I gasp. “By Dante?”
He shakes his head. “No. He was a year ahead of me, the golden boy who everyone loved. We didn’t really talk back then. But years later, my uncle brought me to a dinnerat Dante’s place. He recognised me straight away and, I don’t know … something clicked. He took me under his wing. Treated me like I was family from that day on.”
“He’s a good guy,” I admit.
“The best,” he says quietly, like he means it.
I tilt my head to the side. “So where does the priest come into this?”
He lets out a breath, followed by a ghost of a laugh. “Before Dante and I became friends, I was copping it pretty bad. Relentless shit. Fuck, I hated school back then. It was a nightmare. And with what was waiting for me at home ... I didn’t have anywhere safe to land.”

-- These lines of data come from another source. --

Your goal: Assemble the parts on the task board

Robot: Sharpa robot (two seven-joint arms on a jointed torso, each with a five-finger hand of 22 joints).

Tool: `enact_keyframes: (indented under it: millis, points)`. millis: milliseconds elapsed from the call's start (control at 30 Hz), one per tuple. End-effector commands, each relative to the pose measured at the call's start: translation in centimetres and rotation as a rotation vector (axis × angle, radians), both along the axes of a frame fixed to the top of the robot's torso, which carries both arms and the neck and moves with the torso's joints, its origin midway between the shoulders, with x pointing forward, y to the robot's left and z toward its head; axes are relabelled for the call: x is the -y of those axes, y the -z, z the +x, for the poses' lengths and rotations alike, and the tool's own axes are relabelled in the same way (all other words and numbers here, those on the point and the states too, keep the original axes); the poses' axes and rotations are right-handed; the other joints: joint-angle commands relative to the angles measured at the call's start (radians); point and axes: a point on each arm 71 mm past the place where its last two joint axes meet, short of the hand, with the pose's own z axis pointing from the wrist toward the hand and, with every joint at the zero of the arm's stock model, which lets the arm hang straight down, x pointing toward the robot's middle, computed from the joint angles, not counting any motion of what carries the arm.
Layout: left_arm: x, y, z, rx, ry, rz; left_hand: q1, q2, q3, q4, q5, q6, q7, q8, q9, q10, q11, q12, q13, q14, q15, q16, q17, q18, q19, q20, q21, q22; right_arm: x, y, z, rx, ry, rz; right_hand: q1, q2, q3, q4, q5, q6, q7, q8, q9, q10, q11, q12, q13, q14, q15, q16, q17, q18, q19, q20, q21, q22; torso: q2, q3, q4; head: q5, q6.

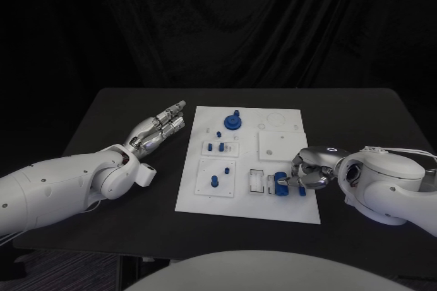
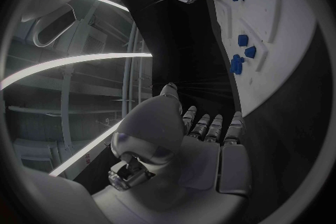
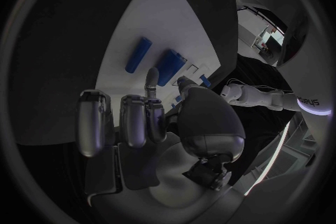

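We see the right hand [image 1: 309,171] lower right on the task board [image 1: 282,209], fingers touching an upright blue part [image 1: 280,184], grip unclear. Left hand [image 1: 156,130] flat, fingers straight, empty.

Right hand [image 1: 309,170] covers task board [image 1: 209,202] near-right area; contact with blue part [image 1: 282,185] indeterminate. Small parts [image 1: 216,146] at board centre: shapes too small to resolve.
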Motion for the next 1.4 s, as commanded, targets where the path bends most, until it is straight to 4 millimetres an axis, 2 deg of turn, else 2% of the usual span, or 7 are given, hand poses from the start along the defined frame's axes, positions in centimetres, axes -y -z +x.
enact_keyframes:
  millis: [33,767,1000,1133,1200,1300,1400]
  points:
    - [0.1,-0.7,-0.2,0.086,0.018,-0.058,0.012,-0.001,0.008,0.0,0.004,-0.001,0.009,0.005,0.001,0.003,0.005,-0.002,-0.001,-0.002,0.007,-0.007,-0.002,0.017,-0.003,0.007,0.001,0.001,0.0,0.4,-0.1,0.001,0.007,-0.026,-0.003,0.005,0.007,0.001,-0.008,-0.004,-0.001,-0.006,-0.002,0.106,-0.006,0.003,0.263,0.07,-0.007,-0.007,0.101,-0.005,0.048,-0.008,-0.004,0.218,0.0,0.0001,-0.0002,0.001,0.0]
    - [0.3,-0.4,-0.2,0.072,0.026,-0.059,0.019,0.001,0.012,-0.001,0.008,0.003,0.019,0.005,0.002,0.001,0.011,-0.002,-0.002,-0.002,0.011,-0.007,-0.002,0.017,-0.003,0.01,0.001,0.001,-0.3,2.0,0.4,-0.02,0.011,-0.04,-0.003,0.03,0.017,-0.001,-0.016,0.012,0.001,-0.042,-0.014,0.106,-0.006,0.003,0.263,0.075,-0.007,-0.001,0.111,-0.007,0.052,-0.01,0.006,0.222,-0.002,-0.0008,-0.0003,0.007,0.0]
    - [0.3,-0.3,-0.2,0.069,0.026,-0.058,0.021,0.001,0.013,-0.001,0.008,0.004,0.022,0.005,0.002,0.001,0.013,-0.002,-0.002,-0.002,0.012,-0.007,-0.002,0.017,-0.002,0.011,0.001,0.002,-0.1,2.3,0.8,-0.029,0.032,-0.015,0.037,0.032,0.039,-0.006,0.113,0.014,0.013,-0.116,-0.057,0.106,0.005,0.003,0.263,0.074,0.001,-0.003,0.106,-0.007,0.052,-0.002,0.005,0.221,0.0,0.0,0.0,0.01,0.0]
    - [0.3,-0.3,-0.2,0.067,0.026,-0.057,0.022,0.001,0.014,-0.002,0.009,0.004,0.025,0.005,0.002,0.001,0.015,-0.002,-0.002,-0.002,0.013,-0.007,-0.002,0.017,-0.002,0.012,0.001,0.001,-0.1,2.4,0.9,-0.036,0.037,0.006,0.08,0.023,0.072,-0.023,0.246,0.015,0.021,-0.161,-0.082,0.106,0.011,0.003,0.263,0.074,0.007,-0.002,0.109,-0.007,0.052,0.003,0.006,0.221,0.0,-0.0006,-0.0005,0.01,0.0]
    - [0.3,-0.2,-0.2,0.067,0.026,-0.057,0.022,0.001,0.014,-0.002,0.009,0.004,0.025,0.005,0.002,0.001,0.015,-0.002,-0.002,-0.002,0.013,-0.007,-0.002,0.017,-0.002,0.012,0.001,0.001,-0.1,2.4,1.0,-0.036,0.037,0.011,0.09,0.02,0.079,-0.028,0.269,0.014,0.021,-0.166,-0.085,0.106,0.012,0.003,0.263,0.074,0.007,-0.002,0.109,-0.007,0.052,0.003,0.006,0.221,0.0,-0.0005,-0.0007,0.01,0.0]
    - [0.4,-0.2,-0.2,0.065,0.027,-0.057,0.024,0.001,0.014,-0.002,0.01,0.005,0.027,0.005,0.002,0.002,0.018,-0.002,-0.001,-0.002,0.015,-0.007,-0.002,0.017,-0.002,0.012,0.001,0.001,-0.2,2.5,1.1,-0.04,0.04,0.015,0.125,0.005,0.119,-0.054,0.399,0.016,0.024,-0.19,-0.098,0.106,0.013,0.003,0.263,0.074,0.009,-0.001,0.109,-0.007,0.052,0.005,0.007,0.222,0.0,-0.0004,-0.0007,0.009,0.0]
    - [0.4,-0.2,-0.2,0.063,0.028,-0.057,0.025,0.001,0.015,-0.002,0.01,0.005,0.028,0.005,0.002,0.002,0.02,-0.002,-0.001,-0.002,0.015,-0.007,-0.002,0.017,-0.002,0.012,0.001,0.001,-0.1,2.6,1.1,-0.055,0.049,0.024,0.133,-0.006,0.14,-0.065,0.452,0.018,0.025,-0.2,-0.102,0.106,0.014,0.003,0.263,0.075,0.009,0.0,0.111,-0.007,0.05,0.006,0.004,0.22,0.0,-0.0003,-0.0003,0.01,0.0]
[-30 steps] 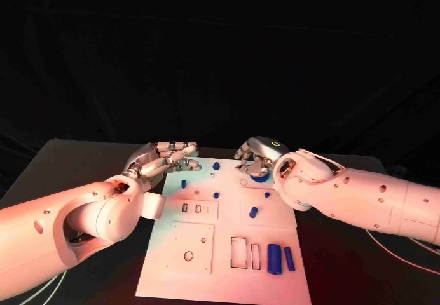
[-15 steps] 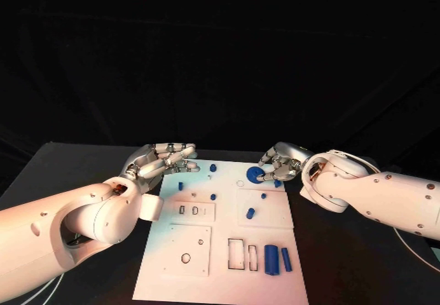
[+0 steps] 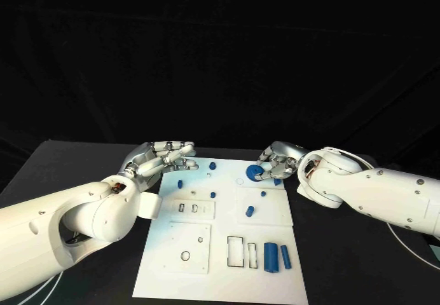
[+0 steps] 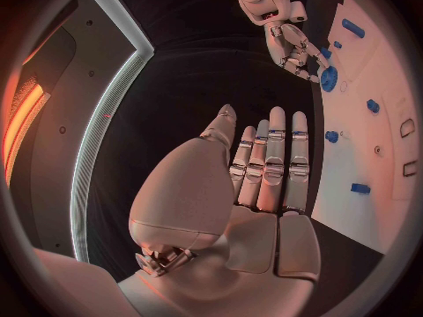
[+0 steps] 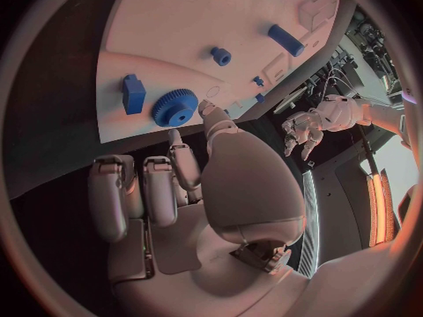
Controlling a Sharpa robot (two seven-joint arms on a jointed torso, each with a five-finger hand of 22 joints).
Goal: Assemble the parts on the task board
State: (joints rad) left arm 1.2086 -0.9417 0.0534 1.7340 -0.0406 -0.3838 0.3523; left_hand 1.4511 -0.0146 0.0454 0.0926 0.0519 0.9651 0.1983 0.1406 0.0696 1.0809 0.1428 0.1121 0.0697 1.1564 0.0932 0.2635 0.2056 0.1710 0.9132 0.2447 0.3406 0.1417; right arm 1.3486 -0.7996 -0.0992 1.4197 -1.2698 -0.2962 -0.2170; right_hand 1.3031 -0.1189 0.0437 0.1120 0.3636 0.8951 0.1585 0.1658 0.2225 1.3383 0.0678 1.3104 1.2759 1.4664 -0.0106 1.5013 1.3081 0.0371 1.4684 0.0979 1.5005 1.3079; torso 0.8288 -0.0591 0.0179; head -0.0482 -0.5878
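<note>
Blue plastic, the gear (image 3: pixel 254 171) lies flat at the far right corner of the white board (image 3: pixel 174 249), just beside my right hand (image 3: pixel 280 162), whose fingers are loosely curled and hold nothing. My left hand (image 3: pixel 163 159) hovers open at the far left edge. I judge the gear light, stiff, toothed; best pinched across its rim. No writing shows.

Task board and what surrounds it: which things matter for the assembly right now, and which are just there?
For the job:
task board
blue gear
two blue bars
small blue pegs
right hand, beside the gear
left hand, empty

Just there:
black table
cables
</note>
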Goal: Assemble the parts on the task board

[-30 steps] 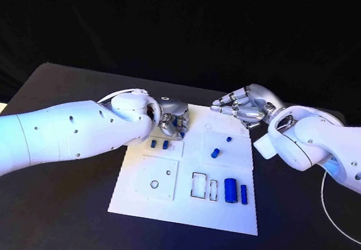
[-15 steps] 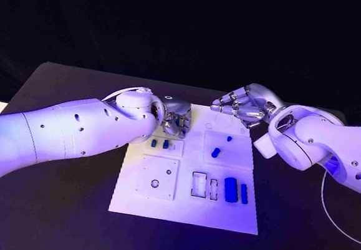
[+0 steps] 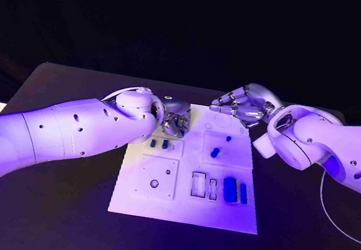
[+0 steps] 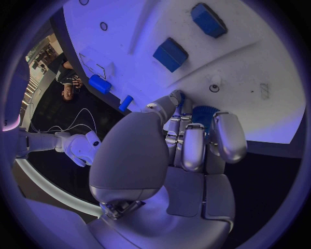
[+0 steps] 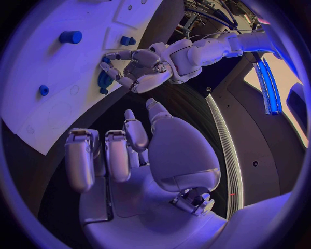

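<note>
The white task board [image 3: 185,204] lies in the middle of the black table. My left hand [image 3: 175,120] hovers at the board's far left corner, its fingers [image 4: 193,148] curled around a round blue part [image 4: 205,112], which also appears under that hand [image 5: 144,67] as a blue part [image 5: 103,79]. My right hand [image 3: 243,105] hangs over the board's far edge with its fingers [image 5: 107,155] curled in and nothing in them. Small blue parts [image 3: 215,152] [image 3: 159,143] sit mid-board, and longer blue blocks [image 3: 230,190] lie at the near right.
Rectangular and round cut-outs [image 3: 156,184] mark the board's near half. More blue blocks [image 4: 170,54] [image 4: 209,19] lie on the board past my left hand. A white cable [image 3: 336,216] runs over the table at the right. Black table edge [image 3: 52,69] at the far left.
My left hand has shifted slightly at the board's far left corner, its fingers drawing in. The right hand has barely moved.
</note>
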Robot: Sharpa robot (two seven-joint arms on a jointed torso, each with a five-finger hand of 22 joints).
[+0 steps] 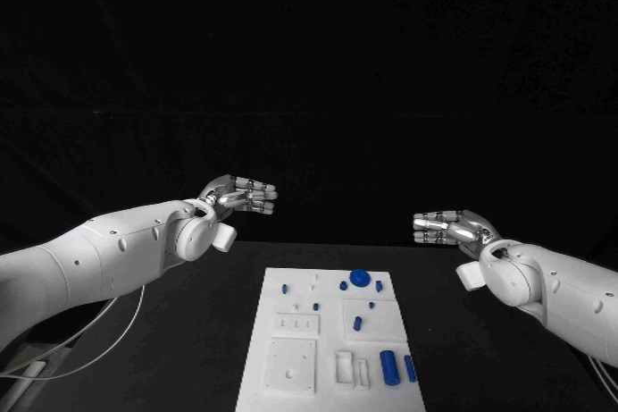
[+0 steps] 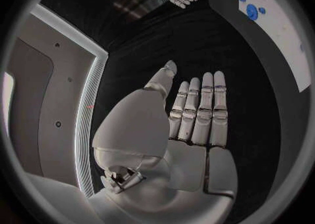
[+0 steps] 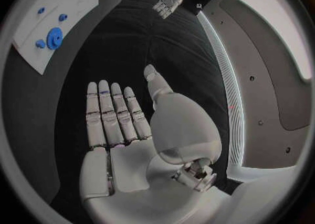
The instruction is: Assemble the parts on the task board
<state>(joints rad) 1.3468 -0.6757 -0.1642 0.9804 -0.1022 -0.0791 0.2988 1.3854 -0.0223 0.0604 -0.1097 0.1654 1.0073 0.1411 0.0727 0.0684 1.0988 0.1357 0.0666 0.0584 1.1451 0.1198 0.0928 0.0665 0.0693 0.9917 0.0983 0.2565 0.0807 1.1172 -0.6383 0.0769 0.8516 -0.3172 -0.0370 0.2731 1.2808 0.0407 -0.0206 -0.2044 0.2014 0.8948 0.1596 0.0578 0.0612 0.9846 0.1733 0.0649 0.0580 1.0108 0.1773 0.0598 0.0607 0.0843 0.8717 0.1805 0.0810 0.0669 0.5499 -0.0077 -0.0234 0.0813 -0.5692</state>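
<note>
Task board (image 1: 290, 340) — near end cut off — both hands raised, empty.

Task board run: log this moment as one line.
left hand: open, raised, holds nothing | right hand: open, raised, holds nothing | task board: untouched | blue parts: lying on board

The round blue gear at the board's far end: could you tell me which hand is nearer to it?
Right. The right hand hovers just beyond the gear; the left hand is farther off.
</note>
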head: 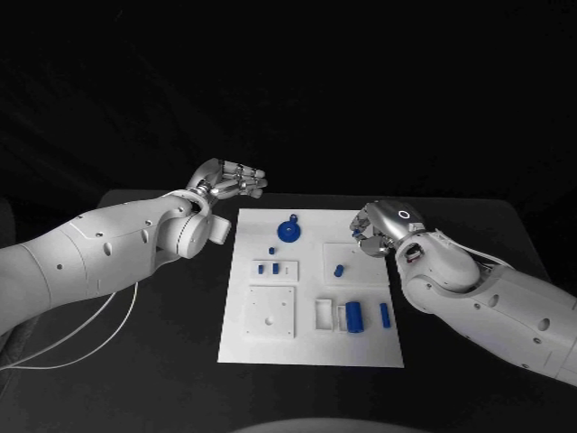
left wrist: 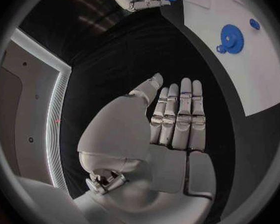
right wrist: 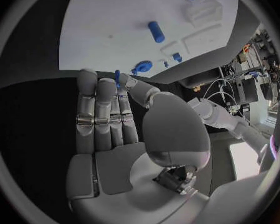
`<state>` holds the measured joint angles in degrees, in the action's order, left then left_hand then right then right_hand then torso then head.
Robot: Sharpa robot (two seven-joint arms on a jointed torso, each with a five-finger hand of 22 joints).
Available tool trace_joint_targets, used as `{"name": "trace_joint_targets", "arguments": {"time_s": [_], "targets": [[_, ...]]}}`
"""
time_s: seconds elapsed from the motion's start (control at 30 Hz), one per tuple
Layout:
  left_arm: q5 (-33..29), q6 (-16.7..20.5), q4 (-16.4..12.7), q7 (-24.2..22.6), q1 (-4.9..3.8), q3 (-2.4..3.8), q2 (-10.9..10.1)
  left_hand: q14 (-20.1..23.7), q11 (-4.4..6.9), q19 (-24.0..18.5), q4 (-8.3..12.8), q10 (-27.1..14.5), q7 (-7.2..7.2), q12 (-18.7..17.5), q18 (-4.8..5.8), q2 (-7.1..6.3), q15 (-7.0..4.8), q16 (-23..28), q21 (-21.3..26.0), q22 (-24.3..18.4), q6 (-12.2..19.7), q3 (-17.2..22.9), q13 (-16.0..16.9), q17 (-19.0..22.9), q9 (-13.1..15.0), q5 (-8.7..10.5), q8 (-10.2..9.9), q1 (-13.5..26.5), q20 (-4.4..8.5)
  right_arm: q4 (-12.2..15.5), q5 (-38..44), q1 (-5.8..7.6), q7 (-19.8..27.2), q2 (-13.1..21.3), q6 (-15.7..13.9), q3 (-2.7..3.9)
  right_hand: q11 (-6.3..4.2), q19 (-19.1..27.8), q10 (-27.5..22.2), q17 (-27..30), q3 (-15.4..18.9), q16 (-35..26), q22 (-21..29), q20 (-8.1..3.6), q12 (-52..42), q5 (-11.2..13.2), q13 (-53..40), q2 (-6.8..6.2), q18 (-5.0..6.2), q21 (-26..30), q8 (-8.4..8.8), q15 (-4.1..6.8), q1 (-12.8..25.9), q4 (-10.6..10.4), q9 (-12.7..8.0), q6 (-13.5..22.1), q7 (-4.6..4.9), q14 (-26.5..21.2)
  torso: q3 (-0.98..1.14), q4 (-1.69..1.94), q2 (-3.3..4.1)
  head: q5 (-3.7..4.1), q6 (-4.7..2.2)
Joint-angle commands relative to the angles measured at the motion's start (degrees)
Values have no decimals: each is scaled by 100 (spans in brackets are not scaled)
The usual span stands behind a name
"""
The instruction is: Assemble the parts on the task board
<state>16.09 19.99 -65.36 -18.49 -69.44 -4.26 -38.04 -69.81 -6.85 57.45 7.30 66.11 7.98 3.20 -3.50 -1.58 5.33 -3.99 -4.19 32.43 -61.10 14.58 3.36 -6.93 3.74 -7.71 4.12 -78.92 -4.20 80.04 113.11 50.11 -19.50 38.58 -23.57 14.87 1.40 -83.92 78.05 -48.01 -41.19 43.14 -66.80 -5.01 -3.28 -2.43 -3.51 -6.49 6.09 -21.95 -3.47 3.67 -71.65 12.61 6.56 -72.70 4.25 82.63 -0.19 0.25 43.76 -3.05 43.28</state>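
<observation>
The right hand (right wrist: 109,114) pinches a small blue peg (right wrist: 117,77) beside the task board (head: 312,352); the left hand (left wrist: 171,119) hovers flat, holding nothing.

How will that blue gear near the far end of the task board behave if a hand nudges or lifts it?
The blue gear looks flat and lies on its face on the task board, so it would probably slide rather than roll. It seems rigid and light. Its thin toothed rim may be awkward to pinch from the smooth surface.

Head camera looks steeply down on the task board (head: 312,289) from above the table (head: 471,225). Each wrist camera sits close behind its own hand, facing the board. All three share the blue gear (head: 290,230).
</observation>
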Motion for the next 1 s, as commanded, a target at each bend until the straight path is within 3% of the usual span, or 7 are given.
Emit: {"name": "trace_joint_targets", "arguments": {"time_s": [0.03, 0.23, 0.43, 0.57, 0.73, 1.0], "targets": [[-15, 52, 1, -51, 0, 5, 29, 44, 9, 11, 37, -36, -6, 16, -10, -6, 1, 27, -27, -10, 28, 3, -2, -6, 4, -5, -22, 48, -6, 225, -195, -43, 86, 25, -181, 8, -33, -234, 57, -11, 17, -33, -18, -42, -27, -34, -17, -47, 63, -60, -25, 33, -24, -42, 3, -21, -1, 28, -7, -18, -42, -23, 3], [-45, 122, 28, -81, 46, 3, 88, 39, 10, 14, 36, -33, -7, 16, -9, -9, 0, 26, -28, -15, 27, 1, -3, -7, 4, -3, -22, 53, -5, 569, -318, -197, 181, -36, -225, 19, -33, -234, 62, -14, 15, -36, -25, -43, -25, -34, -17, -48, 61, -77, -24, 33, -26, -41, 4, -19, 0, 28, -41, -1, -107, -123, 43], [-92, 202, 116, -95, 73, 3, 187, 37, 12, 19, 28, -29, -8, 15, -8, -5, -1, 27, -30, -35, 23, 3, -3, -9, 4, -6, -21, 62, -5, 640, -338, -319, 245, -223, -188, -11, -30, -231, 56, -17, 8, -51, -24, -42, -25, -34, -18, -45, 62, -61, -25, 32, -32, -40, 10, -14, 1, 31, -75, 4, -161, -247, 80], [-120, 247, 166, -100, 81, 3, 253, 37, 12, 19, 28, -29, -8, 15, -8, -5, -1, 27, -30, -35, 23, 3, -3, -9, 4, -6, -21, 62, -5, 611, -331, -388, 299, -400, -121, -98, -28, -229, 53, -17, 8, -57, -20, -41, -25, -35, -18, -39, 64, -43, -24, 31, -30, -38, 12, -8, 4, 31, -94, 7, -177, -327, 126], [-145, 297, 239, -107, 84, 3, 339, 38, 13, 21, 21, -29, -10, 16, -7, -1, 0, 27, -30, -48, 22, 4, -2, -9, 4, -5, -22, 66, -6, 492, -339, -497, 389, -678, -52, -212, -26, -228, 48, -18, 8, -62, -16, -39, -25, -38, -19, -32, 67, -31, -24, 30, -29, -32, 16, -3, 5, 32, -92, 19, -176, -404, 154], [-163, 345, 288, -124, 86, 3, 427, 39, 13, 22, 19, -29, -10, 16, -7, 1, 0, 27, -30, -52, 22, 5, -3, -9, 4, -5, -22, 67, -6, 230, -247, -600, 453, -1029, 17, -510, -22, -231, 40, -16, 9, -72, -14, -33, -25, -41, -21, -14, 75, -20, -23, 26, -18, -4, 29, 11, 9, 33, -96, 13, -172, -439, 193]]}}
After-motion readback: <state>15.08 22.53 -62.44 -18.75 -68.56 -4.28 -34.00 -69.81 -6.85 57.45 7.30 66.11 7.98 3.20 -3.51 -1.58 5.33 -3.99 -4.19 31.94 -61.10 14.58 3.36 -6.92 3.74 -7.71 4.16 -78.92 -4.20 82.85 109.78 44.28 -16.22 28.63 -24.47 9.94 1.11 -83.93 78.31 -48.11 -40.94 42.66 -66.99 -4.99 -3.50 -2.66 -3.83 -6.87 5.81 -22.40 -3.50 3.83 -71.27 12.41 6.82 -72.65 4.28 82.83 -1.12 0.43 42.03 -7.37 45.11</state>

That confession hits me square in the chest. The thought of him dealing with all that alone, as a kid, is brutal. My mother was my safe space, and when I lost her, Arabella became that person.
“Father Flannery was an Irish descendant who grew up on the streets but eventually found his calling. He ran a youth club next door to the school. Took in rough kids … kids slipping through the cracks. I wasn’t exactly wayward, but he saw something in me and thought boxing might help.”
I blink. “A priest taught you to fight so you could beat up your bullies?”
He smirks, a hint of mischief in his eyes. “Basically, yeah. Though, to be fair, I’m pretty sure he was teaching me how to defend myself.”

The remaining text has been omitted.